L’école du dancefloor lui avait appris le tempo ; il venait d’inventer quoi en faire. Il a choisi un nom de roi mort — les rois morts, dit-il, ne réclament pas de droits d’auteur.
Sa manière
On dit le Roi des Ombres, et pour une fois la légende est en dessous du vrai. Ses extractions sont des chorégraphies : chaque escouade répète, chronomètre, connaît la mesure où la salle hurlera. Avec lui, des gars ordinaires deviennent des courants d’air. Travailler sur un coup de Ptolémée vaut une lettre de noblesse — les meilleurs acceptent pour moitié moins, il le sait, et il négocie en conséquence, parce que sa tête calcule plus vite que la plupart des comptables.
Quand il traverse une salle, la salle se réoriente, comme les tournesols. Mais ne lui demandez pas de discours : les mots l’ennuient. Il recrute en trois d’entre eux — on t’attend dehors — et ça suffit, parce que c’est lui.
Ce qui le tient debout
Il lit l’affiche de haut en bas et n’y trouve jamais son nom : l’Ombre n’affiche pas. Certains soirs, ça le fait sourire jaune. Son ambition est ailleurs, et elle est immense : l’histoire retient sept enseignes autour d’un bowling ; il trouve que huit est un meilleur chiffre.

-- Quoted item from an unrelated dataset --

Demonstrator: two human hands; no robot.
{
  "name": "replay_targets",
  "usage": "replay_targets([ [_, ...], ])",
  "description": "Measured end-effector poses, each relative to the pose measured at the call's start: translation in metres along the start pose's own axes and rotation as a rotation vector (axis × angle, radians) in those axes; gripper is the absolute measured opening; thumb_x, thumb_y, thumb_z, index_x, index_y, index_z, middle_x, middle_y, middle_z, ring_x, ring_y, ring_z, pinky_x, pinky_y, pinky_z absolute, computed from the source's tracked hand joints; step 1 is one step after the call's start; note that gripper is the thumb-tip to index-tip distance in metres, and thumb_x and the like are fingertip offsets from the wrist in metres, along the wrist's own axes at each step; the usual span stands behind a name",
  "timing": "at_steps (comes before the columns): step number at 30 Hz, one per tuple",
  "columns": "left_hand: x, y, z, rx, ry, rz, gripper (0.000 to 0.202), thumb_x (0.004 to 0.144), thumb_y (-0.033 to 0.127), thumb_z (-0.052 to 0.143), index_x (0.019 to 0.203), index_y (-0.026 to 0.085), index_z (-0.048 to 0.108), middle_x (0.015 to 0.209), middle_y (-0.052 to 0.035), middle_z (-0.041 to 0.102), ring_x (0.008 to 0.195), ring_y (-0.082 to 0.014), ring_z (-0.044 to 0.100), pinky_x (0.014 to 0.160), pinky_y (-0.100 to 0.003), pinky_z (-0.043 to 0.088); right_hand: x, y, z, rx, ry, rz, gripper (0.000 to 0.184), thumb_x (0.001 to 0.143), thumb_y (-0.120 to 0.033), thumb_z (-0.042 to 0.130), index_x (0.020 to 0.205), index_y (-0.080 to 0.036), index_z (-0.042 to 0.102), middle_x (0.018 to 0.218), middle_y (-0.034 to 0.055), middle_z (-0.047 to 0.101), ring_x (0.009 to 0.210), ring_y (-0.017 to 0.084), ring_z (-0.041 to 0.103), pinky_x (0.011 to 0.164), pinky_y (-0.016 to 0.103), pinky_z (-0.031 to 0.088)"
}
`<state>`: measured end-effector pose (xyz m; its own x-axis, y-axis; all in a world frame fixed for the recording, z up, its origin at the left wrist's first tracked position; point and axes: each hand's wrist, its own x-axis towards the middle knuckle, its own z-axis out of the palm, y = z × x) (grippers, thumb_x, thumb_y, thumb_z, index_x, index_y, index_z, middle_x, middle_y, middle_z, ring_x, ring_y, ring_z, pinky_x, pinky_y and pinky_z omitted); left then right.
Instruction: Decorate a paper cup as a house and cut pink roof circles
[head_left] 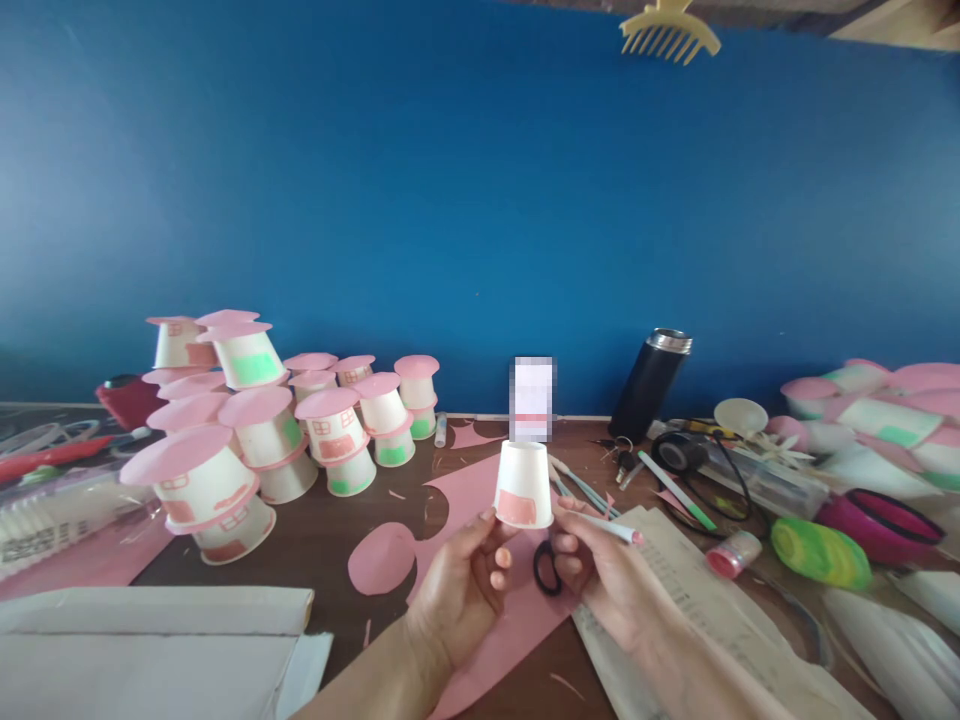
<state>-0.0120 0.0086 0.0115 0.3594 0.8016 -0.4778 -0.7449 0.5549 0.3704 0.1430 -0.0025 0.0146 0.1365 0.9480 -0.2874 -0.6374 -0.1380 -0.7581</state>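
Observation:
An upside-down white paper cup (523, 468) with a pink coloured patch low on its side is held above the table. My left hand (466, 575) grips its rim from the left with thumb and fingers. At the right side of the rim are the fingers of my right hand (600, 565), which also holds a white marker (616, 529) with a pink end. Beneath the hands lies a cut sheet of pink paper (491, 640). Black-handled scissors (547, 568) show partly beside my right fingers. A pink paper disc (381, 558) rests left of my left hand.
Stacked paper-cup houses with pink roofs (262, 425) stand at left, behind a white box (150, 640). A black flask (651, 385) leans against the blue wall. A green marker (679, 490), a small pink-ended container (733, 554) and a yellow-green object (821, 553) lie right.

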Motion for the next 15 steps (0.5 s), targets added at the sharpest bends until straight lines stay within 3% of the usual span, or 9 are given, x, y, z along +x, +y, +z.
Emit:
replay_targets([
  [4,0.000,-0.005,-0.003,0.015,-0.199,0.037,0.008,0.089,0.017,0.065,0.088,0.010,0.066,0.079,-0.0055,0.070,0.060,-0.0102,0.064,0.052,-0.018,0.054,-0.001,0.001,0.000,0.077,-0.010,0.034,0.034,0.062,-0.012,0.087,0.079,-0.019,0.058,0.061,-0.0054,0.058,0.046,0.004,0.050,0.037,0.009,0.039],
  [7,-0.001,-0.011,-0.005,0.063,-0.311,0.066,0.010,0.080,0.018,0.076,0.086,0.011,0.070,0.082,-0.0068,0.071,0.076,-0.0145,0.067,0.070,-0.023,0.057,-0.003,0.002,0.001,0.087,-0.014,0.051,0.034,0.064,-0.012,0.087,0.081,-0.019,0.059,0.058,-0.0062,0.056,0.045,0.004,0.050,0.038,0.010,0.042],
  [15,0.000,-0.019,-0.004,0.180,-0.352,0.134,0.017,0.075,0.018,0.082,0.088,0.010,0.075,0.086,-0.0086,0.075,0.081,-0.0139,0.068,0.082,-0.022,0.053,-0.008,0.002,0.007,0.068,-0.059,0.036,0.035,0.064,-0.016,0.088,0.082,-0.019,0.058,0.057,-0.0070,0.055,0.046,0.006,0.051,0.041,0.012,0.044],
])
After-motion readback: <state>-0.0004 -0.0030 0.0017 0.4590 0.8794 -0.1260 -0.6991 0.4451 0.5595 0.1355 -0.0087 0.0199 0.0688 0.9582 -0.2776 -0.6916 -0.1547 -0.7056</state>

En attendant, il collectionne — pas des trophées : des gens. Chaque gars sorti d’une mauvaise Maison a sa page dans un carnet qu’il ne montre à personne. Il les recrute, les replace, les suit de loin. C’est sa galerie à lui. Personne ne l’applaudit, et toute la nuit en dépend.
Son école
Créature de la Nuit
L’école du dancefloor n’a pas de manuel : elle a un tempo. On y apprend à lire une salle comme une météo — quand elle monte, quand elle cale, quand il faut couper les basses pour la faire redemander. On y apprend à disparaître dans un stroboscope et à réapparaître exactement où on veut. Ce qu’on y perd : les matins, définitivement, et un peu la notion de semaine. On reconnaît une Créature de la Nuit à ses lunettes noires à quatre heures du matin — pas par pose : par prescription. Et au fait que le cash suit le beat.
Son tempérament
L’Ambitieuse
Elle lit l’affiche de haut en bas, s’arrête à son nom, demande qui est au-dessus ; ce n’est pas une question, c’est un préavis… et un flirt avec le sommet.